Aim of the task -
In the answer, each line from the top of the material through the line that contains "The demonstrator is" is restated exactly. No picture is given again.

Stored data -
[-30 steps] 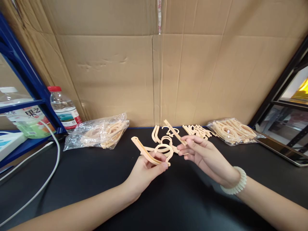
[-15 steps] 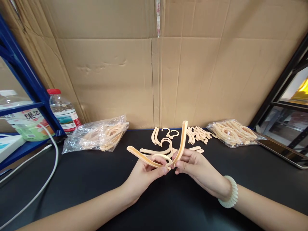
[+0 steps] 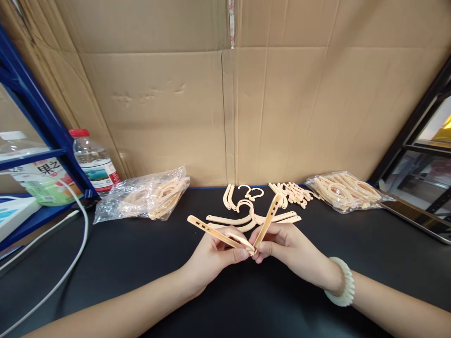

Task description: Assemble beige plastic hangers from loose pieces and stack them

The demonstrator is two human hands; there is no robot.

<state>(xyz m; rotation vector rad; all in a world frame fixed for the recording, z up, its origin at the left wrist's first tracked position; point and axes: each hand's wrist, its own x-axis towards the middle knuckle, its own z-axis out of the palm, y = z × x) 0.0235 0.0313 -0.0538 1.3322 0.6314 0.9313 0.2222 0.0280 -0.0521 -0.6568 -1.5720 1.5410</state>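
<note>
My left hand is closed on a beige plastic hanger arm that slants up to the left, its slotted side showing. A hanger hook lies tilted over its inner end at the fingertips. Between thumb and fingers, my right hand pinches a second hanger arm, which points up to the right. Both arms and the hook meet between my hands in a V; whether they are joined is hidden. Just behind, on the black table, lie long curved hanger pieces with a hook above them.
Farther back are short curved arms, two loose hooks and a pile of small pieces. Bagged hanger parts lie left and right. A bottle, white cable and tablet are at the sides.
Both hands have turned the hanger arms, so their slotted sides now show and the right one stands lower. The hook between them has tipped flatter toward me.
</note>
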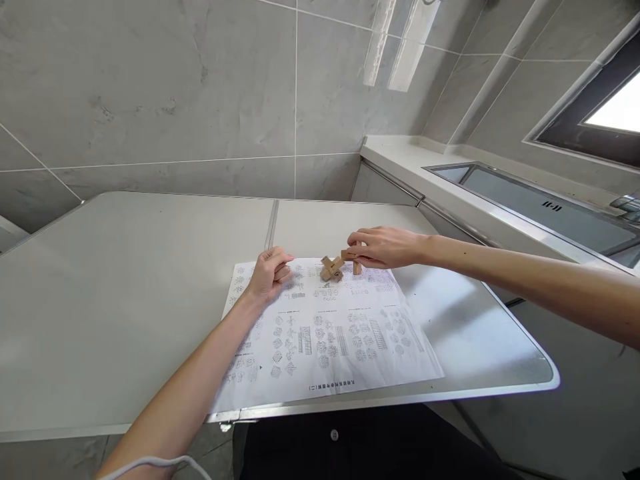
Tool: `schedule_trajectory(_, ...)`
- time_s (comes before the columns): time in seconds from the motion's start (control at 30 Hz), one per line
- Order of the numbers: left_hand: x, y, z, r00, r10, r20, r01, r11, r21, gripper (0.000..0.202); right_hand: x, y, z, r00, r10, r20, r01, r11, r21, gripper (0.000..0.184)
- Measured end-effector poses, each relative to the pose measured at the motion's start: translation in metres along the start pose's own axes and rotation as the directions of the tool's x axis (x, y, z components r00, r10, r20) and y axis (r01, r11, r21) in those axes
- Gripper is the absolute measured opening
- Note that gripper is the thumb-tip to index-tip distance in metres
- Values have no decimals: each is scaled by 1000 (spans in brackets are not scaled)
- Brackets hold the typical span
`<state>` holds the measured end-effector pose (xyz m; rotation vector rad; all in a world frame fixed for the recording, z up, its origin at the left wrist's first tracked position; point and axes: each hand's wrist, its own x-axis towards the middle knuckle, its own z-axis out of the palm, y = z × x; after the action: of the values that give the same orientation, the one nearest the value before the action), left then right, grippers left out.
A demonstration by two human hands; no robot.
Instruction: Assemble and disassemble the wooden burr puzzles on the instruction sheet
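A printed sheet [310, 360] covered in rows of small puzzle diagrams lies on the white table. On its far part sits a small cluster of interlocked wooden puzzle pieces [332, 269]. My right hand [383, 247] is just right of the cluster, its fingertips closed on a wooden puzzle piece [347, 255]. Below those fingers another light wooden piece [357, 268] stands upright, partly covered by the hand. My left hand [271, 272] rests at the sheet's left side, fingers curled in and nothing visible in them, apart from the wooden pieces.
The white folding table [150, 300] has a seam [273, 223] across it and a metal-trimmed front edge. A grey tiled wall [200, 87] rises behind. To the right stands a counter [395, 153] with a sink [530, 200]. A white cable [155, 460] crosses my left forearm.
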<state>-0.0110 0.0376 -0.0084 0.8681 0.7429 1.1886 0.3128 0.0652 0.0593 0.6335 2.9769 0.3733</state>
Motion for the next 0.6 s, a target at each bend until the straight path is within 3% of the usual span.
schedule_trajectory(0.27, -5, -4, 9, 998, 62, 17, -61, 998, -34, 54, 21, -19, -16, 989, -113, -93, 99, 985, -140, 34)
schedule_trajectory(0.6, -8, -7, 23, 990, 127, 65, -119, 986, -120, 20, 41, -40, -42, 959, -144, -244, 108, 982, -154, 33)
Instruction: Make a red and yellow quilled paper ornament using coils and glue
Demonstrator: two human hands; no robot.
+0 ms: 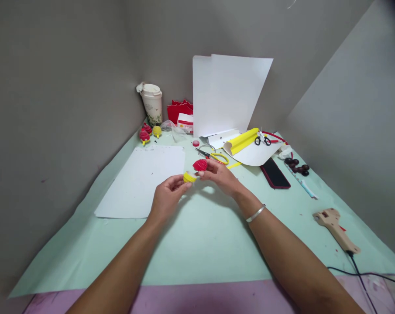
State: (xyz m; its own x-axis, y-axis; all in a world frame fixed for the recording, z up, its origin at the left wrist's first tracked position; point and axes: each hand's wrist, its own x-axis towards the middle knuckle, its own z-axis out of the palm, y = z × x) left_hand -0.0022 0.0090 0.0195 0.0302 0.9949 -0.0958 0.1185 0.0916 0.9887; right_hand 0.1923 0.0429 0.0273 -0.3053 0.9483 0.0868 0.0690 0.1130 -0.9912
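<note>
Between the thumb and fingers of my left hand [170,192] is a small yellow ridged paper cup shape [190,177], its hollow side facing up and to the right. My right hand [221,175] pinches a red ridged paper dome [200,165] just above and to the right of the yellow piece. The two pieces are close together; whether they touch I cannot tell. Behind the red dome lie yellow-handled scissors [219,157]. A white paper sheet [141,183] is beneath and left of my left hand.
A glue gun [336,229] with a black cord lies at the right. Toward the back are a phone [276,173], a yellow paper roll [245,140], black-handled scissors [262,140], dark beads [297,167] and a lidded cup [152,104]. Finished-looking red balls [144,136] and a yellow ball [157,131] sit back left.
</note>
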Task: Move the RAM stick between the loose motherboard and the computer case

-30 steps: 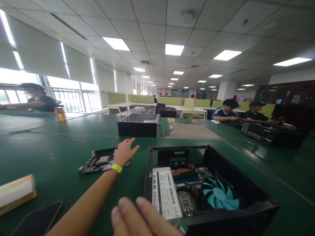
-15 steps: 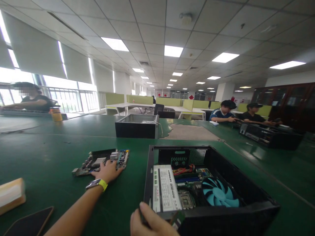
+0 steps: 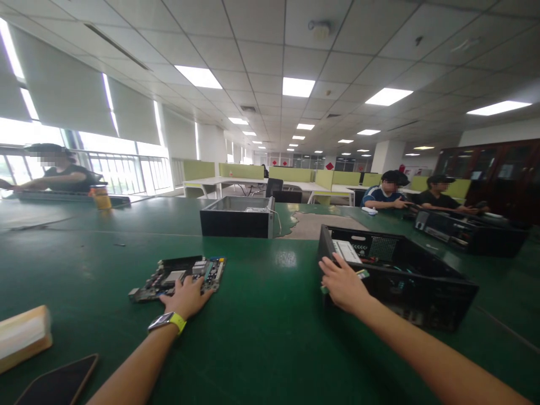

Solution for this exercise -
[-30 steps] 
[-15 steps] 
[+0 steps] 

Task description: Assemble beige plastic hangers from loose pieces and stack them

The demonstrator is two human hands; there is no robot.

Nothing else belongs in the answer.